[DATA PROVIDED]
● ● ● ● ● ● ●
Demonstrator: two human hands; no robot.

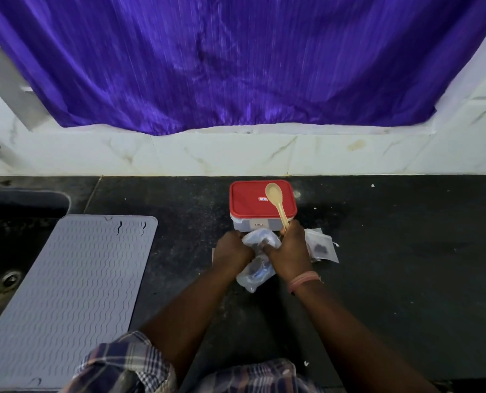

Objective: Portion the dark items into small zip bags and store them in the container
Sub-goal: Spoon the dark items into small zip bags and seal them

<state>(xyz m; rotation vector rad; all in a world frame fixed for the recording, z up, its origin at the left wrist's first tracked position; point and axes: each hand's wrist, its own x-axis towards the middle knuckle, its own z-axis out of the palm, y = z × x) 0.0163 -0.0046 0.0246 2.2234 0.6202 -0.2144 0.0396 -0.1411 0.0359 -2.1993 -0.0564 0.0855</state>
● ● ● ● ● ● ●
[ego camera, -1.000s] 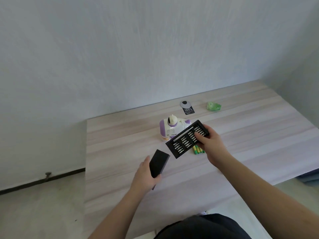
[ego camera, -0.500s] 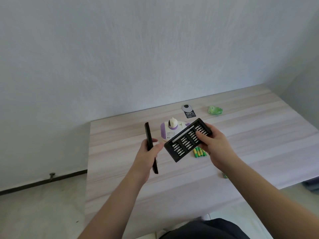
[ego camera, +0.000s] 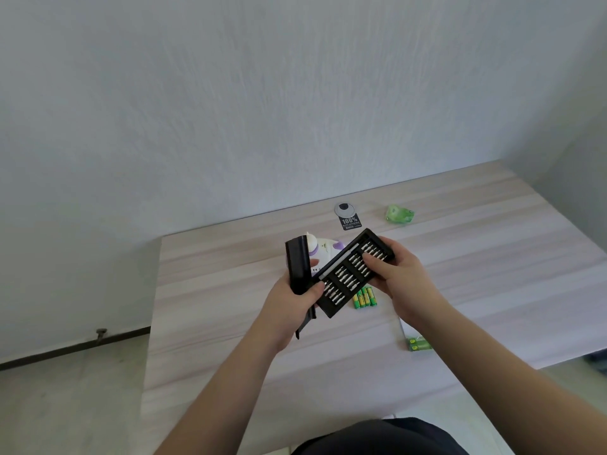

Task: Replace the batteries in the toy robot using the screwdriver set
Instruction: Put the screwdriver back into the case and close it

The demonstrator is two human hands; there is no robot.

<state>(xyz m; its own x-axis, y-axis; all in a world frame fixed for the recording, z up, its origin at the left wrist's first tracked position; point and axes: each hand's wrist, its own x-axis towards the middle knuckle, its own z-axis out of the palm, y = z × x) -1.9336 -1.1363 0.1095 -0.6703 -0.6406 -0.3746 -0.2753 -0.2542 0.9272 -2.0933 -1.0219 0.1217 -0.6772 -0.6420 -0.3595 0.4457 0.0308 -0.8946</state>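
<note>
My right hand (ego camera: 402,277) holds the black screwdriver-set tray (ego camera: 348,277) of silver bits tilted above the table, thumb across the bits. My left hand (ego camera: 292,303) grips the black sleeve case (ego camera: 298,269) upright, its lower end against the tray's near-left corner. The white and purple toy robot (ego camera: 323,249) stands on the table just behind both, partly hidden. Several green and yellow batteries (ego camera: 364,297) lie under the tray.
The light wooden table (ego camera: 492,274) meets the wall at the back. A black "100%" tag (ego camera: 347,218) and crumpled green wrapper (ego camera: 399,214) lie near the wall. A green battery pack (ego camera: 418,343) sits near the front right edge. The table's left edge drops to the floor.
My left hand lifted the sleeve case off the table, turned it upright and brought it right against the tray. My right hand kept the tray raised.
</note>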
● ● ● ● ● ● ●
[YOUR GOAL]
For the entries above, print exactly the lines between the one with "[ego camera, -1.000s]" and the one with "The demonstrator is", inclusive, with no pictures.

[ANSWER BOX]
[ego camera, -1.000s] 
[ego camera, -0.500s] 
[ego camera, +0.000s] 

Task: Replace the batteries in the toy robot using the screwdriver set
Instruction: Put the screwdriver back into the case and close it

The demonstrator is two human hands; there is no robot.

The requested output has been produced.